What the task requires: Examine the data below and state how many lines contain "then", offering no other words.

Data for analysis:
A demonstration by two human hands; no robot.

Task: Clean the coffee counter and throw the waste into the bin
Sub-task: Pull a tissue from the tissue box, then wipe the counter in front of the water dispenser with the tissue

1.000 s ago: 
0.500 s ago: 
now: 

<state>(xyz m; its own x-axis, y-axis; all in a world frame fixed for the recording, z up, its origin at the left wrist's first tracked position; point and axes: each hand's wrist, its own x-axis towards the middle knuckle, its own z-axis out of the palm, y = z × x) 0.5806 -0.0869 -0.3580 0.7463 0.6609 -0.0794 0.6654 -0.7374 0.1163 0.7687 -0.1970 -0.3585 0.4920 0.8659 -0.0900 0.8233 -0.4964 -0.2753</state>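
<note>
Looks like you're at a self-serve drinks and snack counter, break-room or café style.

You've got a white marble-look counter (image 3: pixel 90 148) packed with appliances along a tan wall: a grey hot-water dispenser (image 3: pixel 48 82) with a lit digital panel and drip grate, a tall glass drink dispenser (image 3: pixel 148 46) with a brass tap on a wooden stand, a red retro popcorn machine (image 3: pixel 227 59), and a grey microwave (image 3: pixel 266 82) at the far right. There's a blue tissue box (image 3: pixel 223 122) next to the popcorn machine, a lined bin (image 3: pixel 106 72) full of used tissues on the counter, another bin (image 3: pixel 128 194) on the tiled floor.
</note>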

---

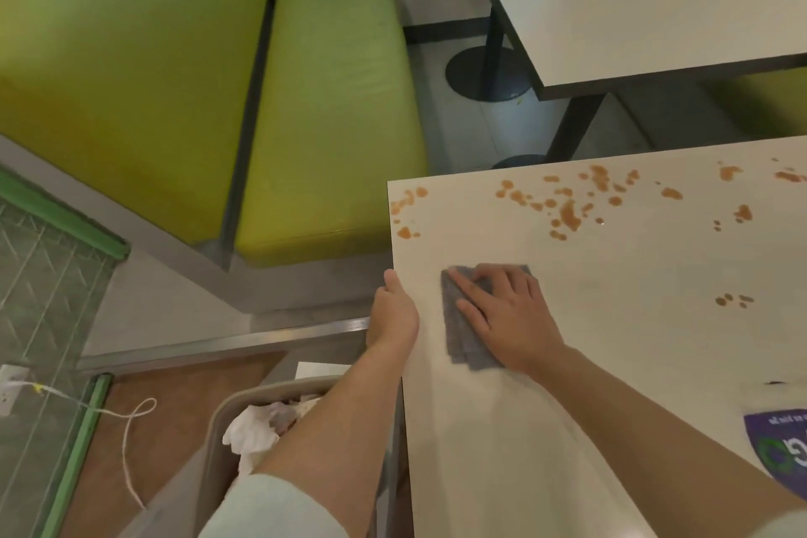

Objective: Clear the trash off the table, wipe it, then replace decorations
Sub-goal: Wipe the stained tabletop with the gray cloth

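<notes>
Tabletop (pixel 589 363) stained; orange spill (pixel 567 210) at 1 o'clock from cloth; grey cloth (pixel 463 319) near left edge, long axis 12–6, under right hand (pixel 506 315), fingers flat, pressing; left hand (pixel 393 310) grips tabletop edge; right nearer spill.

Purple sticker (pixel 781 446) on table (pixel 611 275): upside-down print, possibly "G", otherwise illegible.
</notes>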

Answer box: 2